Lagoon 42

Development
- Designer: Van Peteghem/Lauriot-Prevost
- Location: France
- Year: 1990
- No. built: 51
- Builders: Jeanneau TPI Composites Construction Navale Bordeaux Lagoon Catamaran
- Role: Cruiser
- Name: Lagoon 42

Boat
- Displacement: 16,550 lb (7,507 kg)
- Draft: 4.42 ft (1.35 m)

Hull
- Type: catamaran
- Construction: fiberglass
- LOA: 42.50 ft (12.95 m)
- LWL: 38.75 ft (11.81 m)
- Beam: 22.67 ft (6.91 m)
- Engine: Two Perkins Engines or Yanmar 27 hp (20 kW) diesel engines

Hull appendages
- Keel: twin keels
- Rudder: Twin spade-type rudders

Rig
- Rig type: Bermuda rig
- I foretriangle height: 48.56 ft (14.80 m)
- J foretriangle base: 13.78 ft (4.20 m)
- P mainsail luff: 50.20 ft (15.30 m)
- E mainsail foot: 13.78 ft (4.20 m)

Sails
- Sailplan: fractional rigged sloop
- Total sail area: 1,119 sq ft (104.0 m^{2})

= Lagoon 42 =

Sailboat class

The Lagoon 42 is a French sailboat that was designed by Van Peteghem/Lauriot-Prevost as a cruiser and first built in 1990. It was also sold as the Moorings Lagoon 4200 for Moorings Yacht Charter use in the yacht charter trade.
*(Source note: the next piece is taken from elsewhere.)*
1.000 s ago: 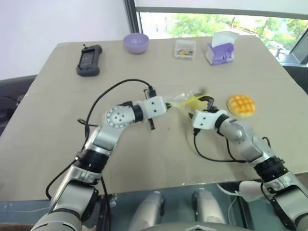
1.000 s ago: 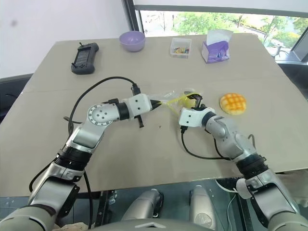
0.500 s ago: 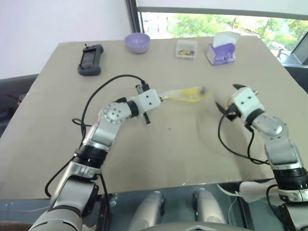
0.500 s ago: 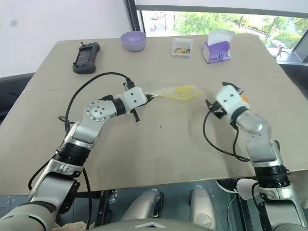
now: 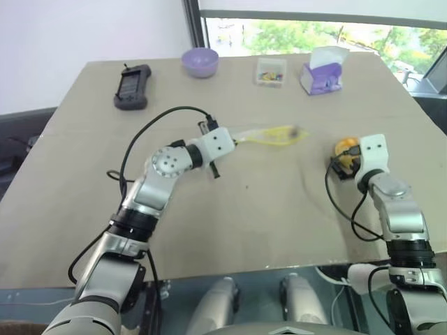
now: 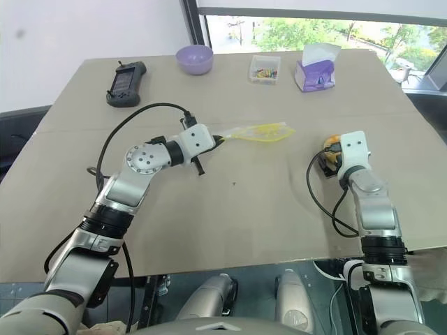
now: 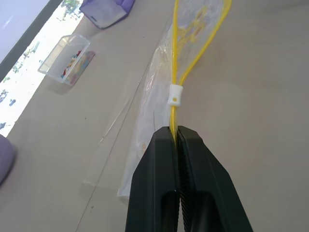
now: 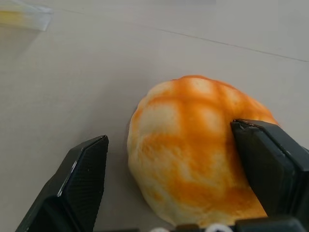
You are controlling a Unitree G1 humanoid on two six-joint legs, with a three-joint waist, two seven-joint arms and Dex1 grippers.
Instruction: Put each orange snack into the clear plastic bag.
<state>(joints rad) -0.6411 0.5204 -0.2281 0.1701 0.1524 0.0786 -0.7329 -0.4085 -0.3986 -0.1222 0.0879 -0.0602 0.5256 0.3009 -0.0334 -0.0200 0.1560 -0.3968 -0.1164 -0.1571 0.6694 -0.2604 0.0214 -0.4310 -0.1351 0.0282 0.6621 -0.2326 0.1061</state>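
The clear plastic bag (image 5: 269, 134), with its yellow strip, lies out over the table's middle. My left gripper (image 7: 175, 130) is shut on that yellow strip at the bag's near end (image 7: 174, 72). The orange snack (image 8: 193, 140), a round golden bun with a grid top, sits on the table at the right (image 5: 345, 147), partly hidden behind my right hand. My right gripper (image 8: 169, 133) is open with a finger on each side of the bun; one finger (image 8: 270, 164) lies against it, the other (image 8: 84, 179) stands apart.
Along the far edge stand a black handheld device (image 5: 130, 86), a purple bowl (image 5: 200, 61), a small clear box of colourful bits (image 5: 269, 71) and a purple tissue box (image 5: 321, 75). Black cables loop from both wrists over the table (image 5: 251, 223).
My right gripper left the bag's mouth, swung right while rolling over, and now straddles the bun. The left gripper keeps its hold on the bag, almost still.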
A new design was introduced under the same model name of Lagoon 42 in 2016, but it is now usually referred to as the Lagoon 42-2 or Lagoon 42-2016 to differentiate it from the earlier 1990 design.

==Production==
The design was built by Lagoon catamaran, a division of Jeanneau, in France. It was also built by TPI Composites in the United States. Lagoon catamaran later became part of Construction Navale Bordeaux (CNB) and Groupe Beneteau. The boat was produced from 1990 to 1994, with 51 boats built, but it is now out of production.

==Design==
The Lagoon 42 is a recreational catamaran, built predominantly of polyester fiberglass with a balsa core, Kevlar, carbon fiber and marine plywood, with wood trim. It has a fractional sloop rig with a bowsprit, a deck-stepped mast, two sets of swept diamond spreaders and aluminum Hall or Sparcraft spars with stainless steel wire rigging. The hulls have raked stems, reverse transoms with swimming platforms, internally mounted spade-type rudders controlled by a wheel and twin fixed fin keels. It displaces 16550 lb.
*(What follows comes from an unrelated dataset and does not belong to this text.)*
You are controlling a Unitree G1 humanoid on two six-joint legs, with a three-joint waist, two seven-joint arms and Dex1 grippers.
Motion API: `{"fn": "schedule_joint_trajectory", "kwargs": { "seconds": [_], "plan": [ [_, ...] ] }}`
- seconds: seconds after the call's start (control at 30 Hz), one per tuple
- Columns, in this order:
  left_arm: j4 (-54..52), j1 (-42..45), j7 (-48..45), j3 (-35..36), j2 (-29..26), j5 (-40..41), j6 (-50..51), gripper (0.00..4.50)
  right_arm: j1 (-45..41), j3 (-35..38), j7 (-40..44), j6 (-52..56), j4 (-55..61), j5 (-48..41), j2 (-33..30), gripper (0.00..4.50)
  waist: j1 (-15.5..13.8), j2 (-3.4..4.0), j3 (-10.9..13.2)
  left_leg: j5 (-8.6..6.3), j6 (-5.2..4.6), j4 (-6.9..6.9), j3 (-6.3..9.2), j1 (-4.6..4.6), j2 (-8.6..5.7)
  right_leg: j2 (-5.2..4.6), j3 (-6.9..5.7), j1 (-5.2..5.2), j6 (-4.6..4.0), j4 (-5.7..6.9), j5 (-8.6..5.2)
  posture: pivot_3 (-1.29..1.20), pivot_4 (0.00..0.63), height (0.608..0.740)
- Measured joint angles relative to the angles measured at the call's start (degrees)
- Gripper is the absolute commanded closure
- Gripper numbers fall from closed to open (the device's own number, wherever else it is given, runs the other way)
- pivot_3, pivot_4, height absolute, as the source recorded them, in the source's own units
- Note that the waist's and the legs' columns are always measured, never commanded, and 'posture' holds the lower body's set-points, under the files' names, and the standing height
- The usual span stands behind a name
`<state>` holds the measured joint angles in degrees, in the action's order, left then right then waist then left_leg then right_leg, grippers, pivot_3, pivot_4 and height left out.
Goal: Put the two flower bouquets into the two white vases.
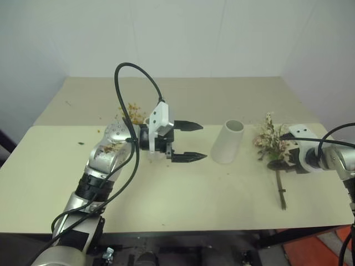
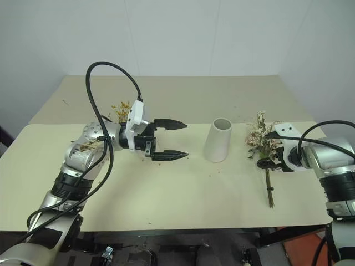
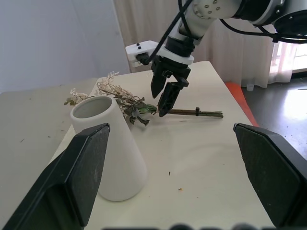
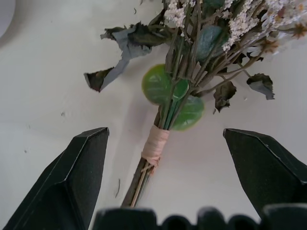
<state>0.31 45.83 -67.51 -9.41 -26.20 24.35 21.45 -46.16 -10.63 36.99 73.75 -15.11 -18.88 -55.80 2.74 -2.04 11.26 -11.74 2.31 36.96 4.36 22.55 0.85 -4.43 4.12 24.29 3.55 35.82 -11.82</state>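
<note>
- Cream-pink bouquet (image 1: 272, 138) lies flat near the desk's right edge, blossoms toward the far side, brown stems toward the front edge.
- Right gripper (image 3: 165, 98) hangs just above the stems, fingers apart, one on each side of the tied wrap, not clamped.
- Wide white vase (image 1: 228, 142) stands upright mid-desk, empty.
- Left gripper (image 1: 188, 142) level beside the vase, fingers spread, holding nothing.
- Yellow bouquet (image 1: 133, 112) partly hidden behind the left arm.

White vase (image 3: 112, 148) upright on table (image 3: 201, 163), cream-pink bouquet (image 3: 125, 99) lying behind, right gripper (image 3: 165, 93) open over its stems
</note>
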Motion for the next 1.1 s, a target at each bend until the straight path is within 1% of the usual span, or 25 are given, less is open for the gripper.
{"fn": "schedule_joint_trajectory", "kwargs": {
  "seconds": [0.17,0.27,0.5,0.6,0.63,0.73,0.8,0.87,0.97,1.03,1.07,1.1],
  "plan": [
    [-1.10,-1.48,0.69,-0.04,-0.18,0.00,0.50,0.00,-3.34,-2.33,2.00,-1.21,-6.74,2.52,1.79,0.03,-0.10,0.01,0.01,0.00,0.00,0.00,0.01,0.01,-0.01,0.00,-0.01,0.00,0.00,-0.01,0.00,0.00,0.150,0.740],
    [-1.37,-1.52,1.07,-0.04,-0.21,-0.01,0.64,0.00,-3.98,-2.79,3.21,-1.73,-9.29,3.65,2.70,0.62,-0.13,0.01,0.01,0.00,0.00,0.00,0.01,0.02,-0.01,-0.01,-0.01,0.00,0.00,-0.01,0.00,0.00,0.150,0.740],
    [-1.54,-1.52,0.94,0.10,-0.23,0.49,0.65,0.00,-4.89,-2.41,3.57,-2.04,-12.98,5.38,4.37,3.19,-0.04,0.01,0.01,0.00,0.00,0.00,0.01,0.00,-0.01,0.00,-0.01,0.00,0.00,0.00,0.01,0.00,0.150,0.740],
    [-1.52,-1.50,1.01,0.49,-0.20,0.50,0.60,0.00,-4.91,-2.14,3.53,-2.04,-13.22,6.01,4.61,4.18,-0.04,0.02,0.01,0.00,0.00,0.00,0.01,0.00,-0.01,0.00,-0.01,0.00,0.00,0.01,0.01,0.00,0.150,0.740],
    [-1.48,-1.49,1.02,0.61,-0.19,0.49,0.57,0.00,-4.94,-2.07,3.58,-2.04,-13.22,6.20,4.63,4.28,-0.04,0.02,0.01,0.00,0.00,0.00,0.01,0.00,-0.01,0.00,-0.01,0.00,0.00,0.01,0.01,0.00,0.150,0.740],
    [-1.25,-1.48,1.01,0.62,-0.19,0.47,0.27,0.00,-4.99,-1.25,2.92,-2.04,-13.25,6.42,5.00,4.28,-0.06,0.02,0.01,0.00,0.00,0.00,0.01,0.01,-0.01,0.00,-0.01,0.00,0.00,0.01,0.01,0.00,0.150,0.740],
    [-1.01,-1.48,1.00,0.63,-0.21,0.47,0.19,0.00,-5.07,0.80,1.14,-2.15,-13.21,6.67,5.83,4.28,-0.02,0.02,0.01,0.00,0.00,0.00,0.01,0.00,-0.01,0.00,0.00,0.00,0.00,0.01,0.01,0.00,0.150,0.740],
    [-0.94,-1.48,1.00,0.67,-0.30,0.47,0.17,0.00,-5.25,4.14,-2.58,-3.49,-12.47,7.21,6.97,4.28,-0.02,0.02,0.01,0.00,0.00,0.00,0.01,0.00,-0.01,0.00,0.00,0.01,-0.01,0.02,0.01,0.00,0.150,0.740],
    [-0.84,-1.45,1.01,0.98,-0.48,0.47,0.16,0.00,-4.79,14.53,-11.88,-13.60,-5.41,7.90,11.19,4.28,0.27,0.13,0.06,0.00,0.00,-0.04,0.00,0.05,-0.01,0.01,0.03,0.08,0.01,0.05,0.01,0.00,0.150,0.740],
    [-0.80,-1.45,1.01,1.12,-0.58,0.46,0.16,0.00,-3.74,20.67,-16.82,-24.72,1.28,7.97,14.53,4.28,0.24,0.13,0.07,0.00,0.00,-0.08,0.05,0.07,0.00,0.02,-0.01,0.12,0.01,0.06,0.01,0.00,0.150,0.740],
    [-0.81,-1.45,1.01,1.27,-0.69,0.47,0.16,0.00,-2.70,24.10,-18.85,-32.52,6.41,7.59,17.22,4.28,0.24,0.13,0.07,0.00,0.00,-0.10,0.06,0.10,0.00,0.01,-0.02,0.13,0.01,0.05,0.01,0.00,0.150,0.740],
    [-0.80,-1.45,1.01,1.36,-0.75,0.47,0.16,0.00,-2.36,25.77,-19.08,-36.62,9.67,6.48,18.77,4.28,0.22,0.14,0.07,0.00,0.00,-0.10,0.06,0.11,-0.01,0.01,-0.01,0.13,0.01,0.06,0.02,0.00,0.150,0.740]
  ]
}}
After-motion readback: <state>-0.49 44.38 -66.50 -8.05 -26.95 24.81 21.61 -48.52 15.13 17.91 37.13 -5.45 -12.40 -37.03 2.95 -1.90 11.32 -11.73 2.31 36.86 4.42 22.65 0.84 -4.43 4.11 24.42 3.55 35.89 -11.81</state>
The boat has a draft of 4.42 ft with the standard twin keels.

The boat is fitted with either twin British Perkins Engines or Japanese Yanmar diesel engines of 27 hp each, for docking and maneuvering. The fuel tank holds 80 u.s.gal and the fresh water tank has a capacity of 160 u.s.gal.

The design in "owner's" configuration has sleeping accommodation for six people, with a double berths fore and aft in the port hull and aft in the starboard hull. There are two heads, one amidships in the port hull and one in the starboard hull bow. The charter version adds an extra cabin in the starboard hull bow and moves the head to amidships. The main salon has a U-shaped settee, plus there is a U-shaped settee in the cockpit. The galley is located on the port side of the salon. The galley is L-shaped and is equipped with a stove, an ice box and a double sink. Cabin maximum headroom is 75 in.

The design has a hull speed of 8.33 kn.